Introduction to Nanotechnology & Microsystems: Focuses on the device fabrication techniques at the nano and micro scale, as well as introducing some of the diagnostic tools available to test the quality and characteristics of devices.

Modelling and Design: Focuses on the simulation and design of electronic devices using an advanced software package – COMSOL. This powerful commercial software package is extremely adaptable and can be used to simulate and design a very wide range of physical systems.

Advanced Sensor Systems: Provides students with an understanding of more complex sensor systems and a view of current developments in specific areas of sensor development. Applications of these systems and their main producers and users are also discussed.

Mini Project: Focuses on applying the skills and techniques to a mini project, whose theme will form the basis of the research project.

RF and Optical MEMs: Introduces the use and benefits of miniaturisation in RF and optical technologies. The module will investigate improvements in component characteristics, and manufacturing processes. Applications of RF and optical nano and microsystems will be discussed using examples.

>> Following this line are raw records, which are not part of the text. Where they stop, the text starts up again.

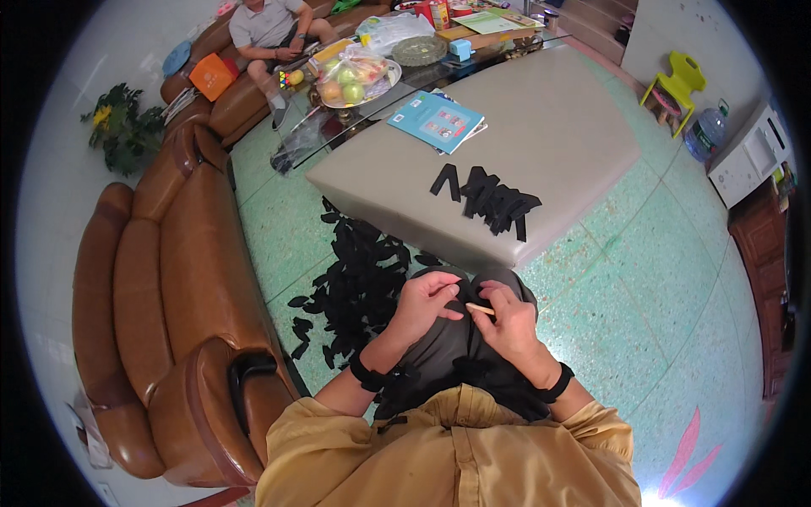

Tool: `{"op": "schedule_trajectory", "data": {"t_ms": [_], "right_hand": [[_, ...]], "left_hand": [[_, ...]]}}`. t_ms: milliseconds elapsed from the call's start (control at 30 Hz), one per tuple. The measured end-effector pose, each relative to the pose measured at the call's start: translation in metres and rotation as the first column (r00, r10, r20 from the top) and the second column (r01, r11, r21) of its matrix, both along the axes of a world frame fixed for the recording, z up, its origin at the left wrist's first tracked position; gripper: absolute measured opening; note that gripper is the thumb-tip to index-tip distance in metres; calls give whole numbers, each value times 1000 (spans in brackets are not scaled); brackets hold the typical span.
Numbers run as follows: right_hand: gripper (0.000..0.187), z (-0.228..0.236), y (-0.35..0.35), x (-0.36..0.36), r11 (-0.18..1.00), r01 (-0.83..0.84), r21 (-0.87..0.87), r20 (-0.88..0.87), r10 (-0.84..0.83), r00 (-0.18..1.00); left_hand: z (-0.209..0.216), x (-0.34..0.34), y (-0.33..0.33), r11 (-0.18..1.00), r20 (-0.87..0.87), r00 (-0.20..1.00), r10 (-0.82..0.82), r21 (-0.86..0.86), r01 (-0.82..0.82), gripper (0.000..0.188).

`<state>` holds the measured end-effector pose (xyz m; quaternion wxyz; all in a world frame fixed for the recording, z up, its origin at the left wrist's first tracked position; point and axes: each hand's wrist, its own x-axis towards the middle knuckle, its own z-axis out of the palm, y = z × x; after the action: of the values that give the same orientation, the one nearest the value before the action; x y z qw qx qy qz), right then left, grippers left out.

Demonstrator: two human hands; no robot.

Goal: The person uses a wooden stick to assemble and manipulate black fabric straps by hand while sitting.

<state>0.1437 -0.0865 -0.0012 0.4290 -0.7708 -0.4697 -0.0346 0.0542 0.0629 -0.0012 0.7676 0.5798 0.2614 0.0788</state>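
Note:
Both my hands are over my lap, above the dark trousers. My right hand [509, 328] is closed on a small pale wooden stick [481, 309], whose tip points toward the left hand. The fingers of my left hand [425, 302] are bent in a pinch; anything dark between them blends into the trousers. In front of me, several black V-shaped fabric strips [497, 201] lie overlapping on the near corner of the grey padded bench [557, 135]. A large heap of black fabric pieces [355, 270] covers the floor to the left of my knees.
Blue booklets [437, 121] lie on the bench. Beyond it, a glass table holds a fruit plate [357, 83] and a glass dish [419, 51]. Brown leather sofas [194, 245] line the left; another person [270, 34] sits far back. A green chair [678, 84] and water bottle [706, 133] stand right.

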Motion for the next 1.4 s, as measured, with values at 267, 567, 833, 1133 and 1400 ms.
{"op": "schedule_trajectory", "data": {"t_ms": [267,567,833,1133,1400], "right_hand": [[17,-9,8,-3,995,98,10,61,-98,993],[16,-22,8,7,999,16,-39,64,-14,998],[17,-15,10,13,998,-14,55,-57,17,998],[24,2,-2,7,990,35,-135,-1,-36,999],[24,-2,3,0,985,166,-46,-24,-167,986]], "left_hand": [[-12,8,-10,996,149,989,-11,85,-2,24],[20,-1,-8,910,-170,978,-120,376,177,26],[2,-2,5,999,27,1000,-1,39,0,22],[4,16,10,971,133,963,234,18,-238,23],[15,15,-15,980,86,990,114,152,-126,23]]}}
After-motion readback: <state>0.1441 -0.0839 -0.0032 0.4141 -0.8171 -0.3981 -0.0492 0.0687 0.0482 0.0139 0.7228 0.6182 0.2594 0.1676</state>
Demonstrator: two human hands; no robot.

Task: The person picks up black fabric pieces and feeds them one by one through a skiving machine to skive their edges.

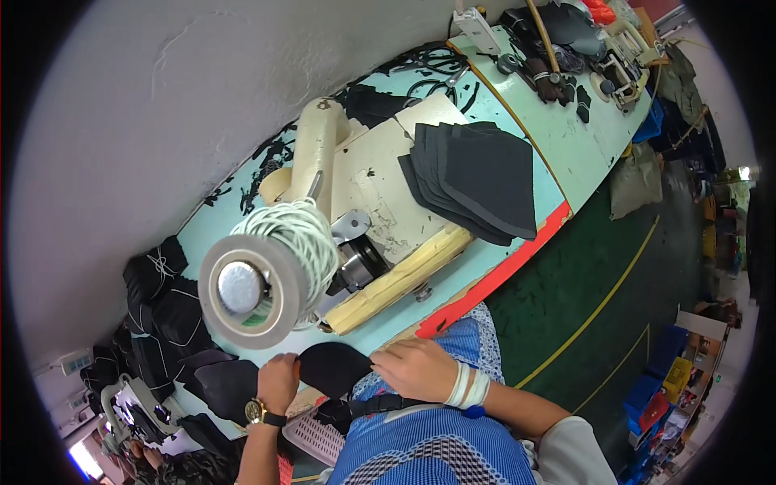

Microengineering: This module provides an introduction to the rapidly expanding subject of microengineering. Starting with a discussion of the benefits and market demand for microengineered systems, the module investigates clean room-based lithographic and related methods of microfabrication. Micro manufacturing issues for a range of materials such as silicon, polymers and metals will be discussed along with routes to larger scale manufacture. A range of example devices and applications will be used to illustrate manufacturing parameters.

Further Microengineering: This module builds on the knowledge of microengineering and microfabrication gained in module IES4003 Microengineering and provides practical microfabrication experience. The module examines a broad range of advanced manufacturing process including techniques suitable for larger scale production, particularly of polymer devices. The module also examines specialist fabrication methods using laser systems and their flexibility in fabricating macroscopic and sub micron structures.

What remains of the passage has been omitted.